東証がアローヘッド(次世代の高速売買システム)を稼動させたことに伴って、フル板情報(すべての気配)の配信が開始されました。2010 年1月の導入当初の頃は、投資家の間ではメリットやデメリットなど、いろんな意味で話題性が高かったわけですが、やっぱり相場の良し悪しの方が重要。

しかし、ついに、このフル板情報に対応した分析ツール「Market Impact」というスゴイものを見つけてしまいました!

私も証券マンの頃、お客様からの株の注文を受け、板情報を見たときに、「あればいいなぁ~」と一瞬薄っすらと思ったときもありましたけど、こんなの今まで見たことありません。今は無料で使うことができますので、一度試してみてください。

東京証券取引所のウェブサイトのTOP画面にバナーで掲載された「東証Market Impact View」をクリックしてやると、簡単な手続きで利用できます。私は昨日そのサービスを知り、今日からさっそく相場情報のひとつとして凝視していました。5秒ごとに情報が変わっていくようで、見ているだけでも面白い。

東京証券取引所のウェブサイト:http://www.tse.or.jp/

東証Market Impact View:https://www.tse.marketimpactview.com/Top

簡単にご紹介しますと、「個別銘柄」と「市場トレンド」の分析に分かれています。
「個別銘柄分析画面」では、フル板情報によって得られる、売り買いの注文のバランスをグラフで直感的に見ることができます。

ある板状況(売り買いの注文状況)のとき、一般的には成行注文の株数が大きいほど、その平均約定単価は仲値(現値)から乖離します。この乖離の大きさを、その株数に対する「インパクト」といいます。

取引時間中の各時刻における「買いのインパクト」と「売りのインパクト」の大きさを比較することによって、売り買いの注文の偏りをみることができます。

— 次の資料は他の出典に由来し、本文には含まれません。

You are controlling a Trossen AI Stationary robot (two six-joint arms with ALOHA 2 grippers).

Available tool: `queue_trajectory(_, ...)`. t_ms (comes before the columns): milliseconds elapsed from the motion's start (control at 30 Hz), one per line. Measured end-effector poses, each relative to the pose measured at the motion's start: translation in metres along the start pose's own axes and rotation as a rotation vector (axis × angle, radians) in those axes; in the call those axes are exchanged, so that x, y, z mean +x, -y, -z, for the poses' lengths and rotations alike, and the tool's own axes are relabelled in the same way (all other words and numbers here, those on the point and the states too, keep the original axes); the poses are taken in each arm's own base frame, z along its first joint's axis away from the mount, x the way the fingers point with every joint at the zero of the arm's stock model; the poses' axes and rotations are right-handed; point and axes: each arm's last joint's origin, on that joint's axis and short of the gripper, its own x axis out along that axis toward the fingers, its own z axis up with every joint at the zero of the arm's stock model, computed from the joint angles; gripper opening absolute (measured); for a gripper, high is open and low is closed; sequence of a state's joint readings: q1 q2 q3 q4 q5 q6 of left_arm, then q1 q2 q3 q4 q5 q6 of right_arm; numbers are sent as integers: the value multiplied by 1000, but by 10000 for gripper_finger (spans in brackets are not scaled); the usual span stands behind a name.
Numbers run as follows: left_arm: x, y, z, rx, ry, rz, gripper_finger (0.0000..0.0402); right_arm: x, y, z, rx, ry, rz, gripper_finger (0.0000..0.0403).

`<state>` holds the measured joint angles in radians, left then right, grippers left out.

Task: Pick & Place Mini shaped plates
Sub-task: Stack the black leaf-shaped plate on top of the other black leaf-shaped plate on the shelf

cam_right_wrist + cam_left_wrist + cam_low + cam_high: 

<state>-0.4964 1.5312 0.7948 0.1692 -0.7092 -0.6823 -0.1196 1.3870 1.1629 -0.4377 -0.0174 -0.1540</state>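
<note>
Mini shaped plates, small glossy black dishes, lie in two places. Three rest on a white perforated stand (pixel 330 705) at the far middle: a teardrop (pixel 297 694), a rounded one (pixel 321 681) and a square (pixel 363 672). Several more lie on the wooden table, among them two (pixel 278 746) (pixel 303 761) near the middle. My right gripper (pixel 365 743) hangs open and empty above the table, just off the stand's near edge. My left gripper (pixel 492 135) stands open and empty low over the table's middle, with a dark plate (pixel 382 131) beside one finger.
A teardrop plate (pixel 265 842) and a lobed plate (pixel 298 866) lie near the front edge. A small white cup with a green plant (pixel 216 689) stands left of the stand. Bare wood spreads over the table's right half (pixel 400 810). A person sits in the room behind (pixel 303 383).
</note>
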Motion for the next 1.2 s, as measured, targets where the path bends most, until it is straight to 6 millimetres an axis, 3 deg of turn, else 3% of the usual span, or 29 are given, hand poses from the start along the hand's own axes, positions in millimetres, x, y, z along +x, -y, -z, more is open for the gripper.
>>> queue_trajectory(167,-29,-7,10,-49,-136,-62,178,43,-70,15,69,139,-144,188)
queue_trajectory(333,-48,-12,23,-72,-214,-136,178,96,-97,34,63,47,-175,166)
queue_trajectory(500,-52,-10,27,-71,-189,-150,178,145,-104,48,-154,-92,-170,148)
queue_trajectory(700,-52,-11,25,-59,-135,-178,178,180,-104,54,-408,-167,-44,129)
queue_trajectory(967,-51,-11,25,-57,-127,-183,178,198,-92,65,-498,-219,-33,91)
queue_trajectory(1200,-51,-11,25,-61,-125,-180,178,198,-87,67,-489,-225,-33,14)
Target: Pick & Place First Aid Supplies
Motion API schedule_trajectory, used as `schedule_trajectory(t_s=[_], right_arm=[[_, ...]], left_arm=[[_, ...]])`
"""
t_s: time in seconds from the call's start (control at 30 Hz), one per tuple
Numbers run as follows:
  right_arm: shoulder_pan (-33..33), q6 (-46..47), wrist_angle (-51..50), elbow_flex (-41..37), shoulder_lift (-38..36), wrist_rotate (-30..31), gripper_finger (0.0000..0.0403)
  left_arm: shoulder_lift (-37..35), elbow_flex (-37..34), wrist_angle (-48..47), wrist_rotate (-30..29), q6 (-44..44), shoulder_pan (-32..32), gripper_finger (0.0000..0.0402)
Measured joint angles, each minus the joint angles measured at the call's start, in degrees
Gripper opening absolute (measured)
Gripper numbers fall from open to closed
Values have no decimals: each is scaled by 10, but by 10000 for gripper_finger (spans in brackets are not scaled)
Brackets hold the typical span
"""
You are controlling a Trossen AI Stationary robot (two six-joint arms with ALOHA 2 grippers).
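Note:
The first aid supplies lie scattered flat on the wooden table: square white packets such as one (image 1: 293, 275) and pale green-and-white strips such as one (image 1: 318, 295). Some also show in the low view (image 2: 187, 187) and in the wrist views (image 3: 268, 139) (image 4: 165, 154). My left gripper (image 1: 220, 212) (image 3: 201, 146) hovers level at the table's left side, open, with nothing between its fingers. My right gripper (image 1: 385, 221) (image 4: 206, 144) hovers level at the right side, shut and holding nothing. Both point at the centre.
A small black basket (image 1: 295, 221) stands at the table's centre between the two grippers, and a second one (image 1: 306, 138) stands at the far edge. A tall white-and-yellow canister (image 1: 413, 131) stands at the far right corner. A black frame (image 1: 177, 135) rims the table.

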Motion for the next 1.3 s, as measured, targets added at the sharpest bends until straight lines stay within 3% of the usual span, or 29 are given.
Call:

どれだけの株数を買うとどこまで値段が上昇するか、どれだけの株数を売るとどこまで値段が下落するか。これまでは、高速・高頻度売買を繰り返すヘッジファンドなどが発想する世界でしたが、個人投資家でもビジュアルでみることができるようになったわけです。

一方、「市場分析画面」は市場の全体的なトレンドを把握するためのもの。現在の注文バランスとこれまでの値動きの関係、ボラティリティなどの分布状態を表示しています。こちらは少し難しいので、まずは「個別銘柄分析画面」をご覧になってください。
画面がとにかく分かりやすい構成になっているので、実際に株を売買されている人は感覚的にすぐ理解できると思います。

実はこのサービスは2011年12月からあったそうです。2012年2月1日からは日々の取引時間中のデータを、エクセルにダウンロードすることができるようになりました。なので、それぞれの銘柄のクセ、市場参加者の行動パターン、証券会社のディーラーが入りやすい銘柄なのかなども含め、オリジナルで分析することができるかもしれません。東電とオリンパスなどは同じ時期に動いた株なので、投資家の手口や行動パターンは同じはず・・・などなど。

日経先物は夜間取引が午前3時まで延長され、米国市場の動きをより早く織り込み、東京時間の日中の値動きが小さくなっています。

2011年後半あたりからは、先物市場から現物市場に資金が移っているそうですが、今年はより銘柄を絞った個別戦略に注目ですね。